金属部品のバリ取りや工業用途が中心なら油砥石(大和製砥所チェリー)、包丁やノミ・カンナなど刃物の刃付けが中心なら水砥石(キング・シャプトン)が向いています。番手は#1000前後の中砥が1本あれば大半の研ぎ直しに対応でき、仕上げの切れ味にこだわるなら#3000〜#6000の仕上げ砥を追加するのがおすすめです。水砥石を選ぶ場合は面直し用砥石も一緒に用意しておくと、長く安定した切れ味を保てます。


使用時の注意点

油砥石は専用の砥石油(機械油や椿油など)を使うのが基本で、水を使うと目詰まりの原因になります。逆に水砥石をそのまま油で研ぐと油が染み込んで切れ味が落ちるため、油砥石と水砥石を混用しないよう注意してください。
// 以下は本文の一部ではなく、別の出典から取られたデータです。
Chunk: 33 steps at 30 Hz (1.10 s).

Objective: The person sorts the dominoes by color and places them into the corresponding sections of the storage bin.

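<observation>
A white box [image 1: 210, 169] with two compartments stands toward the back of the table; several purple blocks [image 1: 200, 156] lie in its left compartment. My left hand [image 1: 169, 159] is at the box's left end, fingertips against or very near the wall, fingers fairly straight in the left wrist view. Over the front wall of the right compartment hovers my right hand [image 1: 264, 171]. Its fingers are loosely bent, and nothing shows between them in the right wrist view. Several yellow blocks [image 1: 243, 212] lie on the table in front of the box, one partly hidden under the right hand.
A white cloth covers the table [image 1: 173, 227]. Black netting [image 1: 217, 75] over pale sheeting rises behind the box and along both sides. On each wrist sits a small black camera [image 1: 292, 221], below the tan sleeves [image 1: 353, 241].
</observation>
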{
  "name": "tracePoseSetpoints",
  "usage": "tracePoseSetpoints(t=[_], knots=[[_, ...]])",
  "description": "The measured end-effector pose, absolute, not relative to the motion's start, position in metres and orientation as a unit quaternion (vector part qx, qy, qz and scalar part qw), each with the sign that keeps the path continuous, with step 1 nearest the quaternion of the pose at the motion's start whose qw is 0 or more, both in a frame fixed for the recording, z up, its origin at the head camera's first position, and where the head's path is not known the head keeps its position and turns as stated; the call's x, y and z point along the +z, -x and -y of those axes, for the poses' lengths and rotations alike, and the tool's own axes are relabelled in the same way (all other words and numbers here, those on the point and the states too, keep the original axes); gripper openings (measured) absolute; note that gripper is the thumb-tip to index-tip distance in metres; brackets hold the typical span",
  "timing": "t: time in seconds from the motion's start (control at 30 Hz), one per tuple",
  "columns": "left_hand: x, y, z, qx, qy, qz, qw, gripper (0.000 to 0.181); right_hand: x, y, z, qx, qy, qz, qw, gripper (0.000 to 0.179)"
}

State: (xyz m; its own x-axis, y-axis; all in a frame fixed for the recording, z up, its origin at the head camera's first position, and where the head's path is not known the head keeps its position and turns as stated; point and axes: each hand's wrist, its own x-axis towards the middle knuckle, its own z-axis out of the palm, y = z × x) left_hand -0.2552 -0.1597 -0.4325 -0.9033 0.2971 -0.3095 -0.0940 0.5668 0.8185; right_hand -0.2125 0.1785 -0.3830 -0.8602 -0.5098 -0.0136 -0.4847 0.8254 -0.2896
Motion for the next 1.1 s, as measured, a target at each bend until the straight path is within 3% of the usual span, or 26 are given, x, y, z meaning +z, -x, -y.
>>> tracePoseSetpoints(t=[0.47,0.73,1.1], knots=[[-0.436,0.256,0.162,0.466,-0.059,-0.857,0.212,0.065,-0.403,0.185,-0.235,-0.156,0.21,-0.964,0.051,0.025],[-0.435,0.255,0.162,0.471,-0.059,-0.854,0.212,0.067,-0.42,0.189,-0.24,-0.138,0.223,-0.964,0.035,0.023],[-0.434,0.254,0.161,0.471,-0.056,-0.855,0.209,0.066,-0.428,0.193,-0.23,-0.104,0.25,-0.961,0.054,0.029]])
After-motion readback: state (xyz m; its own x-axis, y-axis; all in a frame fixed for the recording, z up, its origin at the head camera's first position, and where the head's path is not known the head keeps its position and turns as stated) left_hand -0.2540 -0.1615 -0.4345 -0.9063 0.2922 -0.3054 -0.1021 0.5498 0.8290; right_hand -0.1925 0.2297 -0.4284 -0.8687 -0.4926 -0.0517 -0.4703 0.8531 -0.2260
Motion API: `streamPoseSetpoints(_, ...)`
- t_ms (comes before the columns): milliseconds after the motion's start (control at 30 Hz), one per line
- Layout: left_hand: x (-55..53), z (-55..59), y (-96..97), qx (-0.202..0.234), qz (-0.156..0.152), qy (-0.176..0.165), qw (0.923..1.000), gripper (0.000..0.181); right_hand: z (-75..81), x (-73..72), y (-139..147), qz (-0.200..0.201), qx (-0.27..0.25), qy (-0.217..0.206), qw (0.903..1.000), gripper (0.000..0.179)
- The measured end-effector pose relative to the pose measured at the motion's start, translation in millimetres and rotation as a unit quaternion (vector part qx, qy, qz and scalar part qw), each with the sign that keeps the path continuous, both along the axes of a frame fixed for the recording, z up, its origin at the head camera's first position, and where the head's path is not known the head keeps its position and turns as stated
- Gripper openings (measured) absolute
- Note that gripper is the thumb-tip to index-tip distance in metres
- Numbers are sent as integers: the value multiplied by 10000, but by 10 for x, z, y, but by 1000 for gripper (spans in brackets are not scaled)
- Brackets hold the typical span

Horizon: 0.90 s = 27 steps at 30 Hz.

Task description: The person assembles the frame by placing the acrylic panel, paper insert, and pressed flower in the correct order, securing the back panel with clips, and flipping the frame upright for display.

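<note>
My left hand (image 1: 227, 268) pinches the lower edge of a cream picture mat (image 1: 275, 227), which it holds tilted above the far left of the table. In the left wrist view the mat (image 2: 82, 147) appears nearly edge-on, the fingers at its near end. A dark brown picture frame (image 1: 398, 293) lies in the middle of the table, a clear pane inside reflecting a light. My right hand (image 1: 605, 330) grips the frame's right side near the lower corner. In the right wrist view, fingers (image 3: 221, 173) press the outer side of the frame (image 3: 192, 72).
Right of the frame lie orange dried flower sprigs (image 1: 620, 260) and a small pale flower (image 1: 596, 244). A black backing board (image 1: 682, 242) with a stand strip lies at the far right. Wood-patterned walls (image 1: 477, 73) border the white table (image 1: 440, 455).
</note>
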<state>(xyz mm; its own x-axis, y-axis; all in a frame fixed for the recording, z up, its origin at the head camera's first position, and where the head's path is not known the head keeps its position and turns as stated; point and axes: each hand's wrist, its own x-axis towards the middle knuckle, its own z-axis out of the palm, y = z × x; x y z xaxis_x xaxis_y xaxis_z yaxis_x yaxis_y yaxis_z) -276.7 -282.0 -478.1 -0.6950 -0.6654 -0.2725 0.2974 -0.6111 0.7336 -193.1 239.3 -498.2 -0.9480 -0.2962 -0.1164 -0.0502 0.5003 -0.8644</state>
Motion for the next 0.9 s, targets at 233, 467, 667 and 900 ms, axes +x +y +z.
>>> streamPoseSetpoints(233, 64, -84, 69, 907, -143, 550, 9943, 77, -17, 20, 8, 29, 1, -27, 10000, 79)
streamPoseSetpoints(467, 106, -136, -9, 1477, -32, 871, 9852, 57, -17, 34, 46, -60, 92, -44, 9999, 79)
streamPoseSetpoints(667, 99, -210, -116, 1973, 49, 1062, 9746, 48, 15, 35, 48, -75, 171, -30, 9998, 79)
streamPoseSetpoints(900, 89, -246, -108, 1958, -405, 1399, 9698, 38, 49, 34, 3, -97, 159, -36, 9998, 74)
また刃物を研ぐ際は、指を滑らせて刃先に触れないよう、押さえる位置にも気を配りましょう。


まとめ

油砥石・水砥石は、ディスクグラインダーの電動研削とは目的が異なる「手研ぎ」のための道具です。工業用途なら大和製砥所の油砥石、刃物の刃付けならキングやシャプトンの水砥石、そして水砥石を使うなら面直し用砥石もあわせて揃えておくと安心です。用途に合わせて選び、電動での研削作業にはディスクグラインダー用の砥石を使い分けてみてください。